--- START ---
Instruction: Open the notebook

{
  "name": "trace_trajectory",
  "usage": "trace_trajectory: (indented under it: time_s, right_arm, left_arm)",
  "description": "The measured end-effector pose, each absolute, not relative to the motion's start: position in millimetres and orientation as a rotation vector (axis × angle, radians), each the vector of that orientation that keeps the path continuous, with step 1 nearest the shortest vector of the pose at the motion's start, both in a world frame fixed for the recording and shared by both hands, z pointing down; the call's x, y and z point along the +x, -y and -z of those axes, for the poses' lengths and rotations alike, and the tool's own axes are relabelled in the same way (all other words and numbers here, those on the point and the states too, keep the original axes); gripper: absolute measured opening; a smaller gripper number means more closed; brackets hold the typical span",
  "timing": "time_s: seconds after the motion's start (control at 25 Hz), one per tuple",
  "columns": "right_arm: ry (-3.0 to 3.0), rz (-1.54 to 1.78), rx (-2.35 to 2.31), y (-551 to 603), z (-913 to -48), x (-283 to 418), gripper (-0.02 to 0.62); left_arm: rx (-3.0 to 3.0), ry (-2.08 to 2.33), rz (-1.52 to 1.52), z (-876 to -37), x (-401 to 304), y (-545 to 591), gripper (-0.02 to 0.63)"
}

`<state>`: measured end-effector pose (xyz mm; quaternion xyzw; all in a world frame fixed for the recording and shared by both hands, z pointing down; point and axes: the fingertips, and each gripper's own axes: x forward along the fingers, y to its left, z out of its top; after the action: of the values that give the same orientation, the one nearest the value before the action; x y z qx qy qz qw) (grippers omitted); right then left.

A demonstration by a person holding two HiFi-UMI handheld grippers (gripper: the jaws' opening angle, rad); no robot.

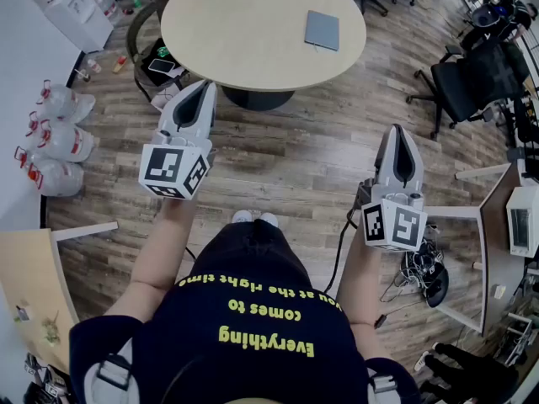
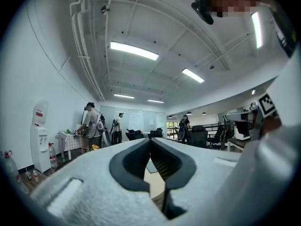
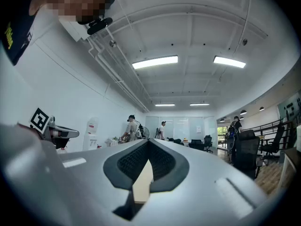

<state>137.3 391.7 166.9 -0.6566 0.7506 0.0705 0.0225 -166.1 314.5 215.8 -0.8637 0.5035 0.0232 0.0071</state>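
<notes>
Left tool and right tool both clenched, empty. Flat grey rectangular notebook lies on round pale wooden desk, well apart from both.

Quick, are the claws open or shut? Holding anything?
Left claw: shut, holding nothing.
Right claw: shut, holding nothing.

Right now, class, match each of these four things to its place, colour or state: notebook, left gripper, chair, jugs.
Things:
1. notebook
2. left gripper
3. chair
4. jugs

Places and states:
A. clustered at the head view's left edge
B. lying closed on the table
C. jaws shut, nothing between them
D. black, to the right of the table

Pairs: 1-B, 2-C, 3-D, 4-A
</notes>
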Motion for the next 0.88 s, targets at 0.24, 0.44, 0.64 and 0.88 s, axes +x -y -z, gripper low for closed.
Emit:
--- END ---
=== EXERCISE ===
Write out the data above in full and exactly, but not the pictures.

=== TASK RESULT ===
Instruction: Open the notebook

{
  "name": "trace_trajectory",
  "usage": "trace_trajectory: (indented under it: time_s, right_arm, left_arm)",
  "description": "The measured end-effector pose, each absolute, not relative to the motion's start: position in millimetres and orientation as a rotation vector (axis × angle, radians), each the vector of that orientation that keeps the path continuous, with step 1 nearest the shortest vector of the pose at the motion's start, both in a world frame fixed for the recording and shared by both hands, z pointing down; the call's x, y and z point along the +x, -y and -z of those axes, for the poses' lengths and rotations alike, and the tool's own axes are relabelled in the same way (all other words and numbers here, those on the point and the states too, keep the original axes); gripper: absolute measured opening; a smaller gripper number means more closed; brackets hold the typical span",
  "timing": "time_s: seconds after the motion's start (control at 25 Hz), one per tuple",
  "columns": "right_arm: ry (-3.0 to 3.0), rz (-1.54 to 1.78), rx (-2.35 to 2.31), y (-551 to 603), z (-913 to -48), x (-283 to 418), gripper (-0.02 to 0.62); left_arm: rx (-3.0 to 3.0), ry (-2.08 to 2.33), rz (-1.52 to 1.52), z (-876 to -37), x (-401 to 304), y (-545 to 591), gripper (-0.02 to 0.63)"
}

`<state>`: measured end-effector pose (xyz mm; quaternion xyzw; all in a world frame fixed for the recording and shared by both hands, z pointing down; point and axes: the fingertips, and each gripper's own axes: x forward along the fingers, y to its left, z out of its top; after the action: of the values that give the same orientation, the one nearest the value before the action; x y z qx qy qz qw) (grippers omitted); right then left.

A demonstration by a person holding two HiFi-UMI handheld grippers (gripper: the jaws' opening angle, rad); no robot.


<state>137.3 391.7 166.9 -0.6566 0.7506 0.0705 0.0225 -166.1 314.5 215.8 -0.8637 0.5035 0.0232 0.0071</state>
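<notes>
Left tool and right tool both clenched, empty. Flat grey rectangular notebook lies on round pale wooden desk, well apart from both.

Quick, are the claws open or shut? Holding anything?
Left claw: shut, holding nothing.
Right claw: shut, holding nothing.

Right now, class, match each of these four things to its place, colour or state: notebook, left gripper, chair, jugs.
Things:
1. notebook
2. left gripper
3. chair
4. jugs

Places and states:
A. clustered at the head view's left edge
B. lying closed on the table
C. jaws shut, nothing between them
D. black, to the right of the table

Pairs: 1-B, 2-C, 3-D, 4-A
</notes>
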Motion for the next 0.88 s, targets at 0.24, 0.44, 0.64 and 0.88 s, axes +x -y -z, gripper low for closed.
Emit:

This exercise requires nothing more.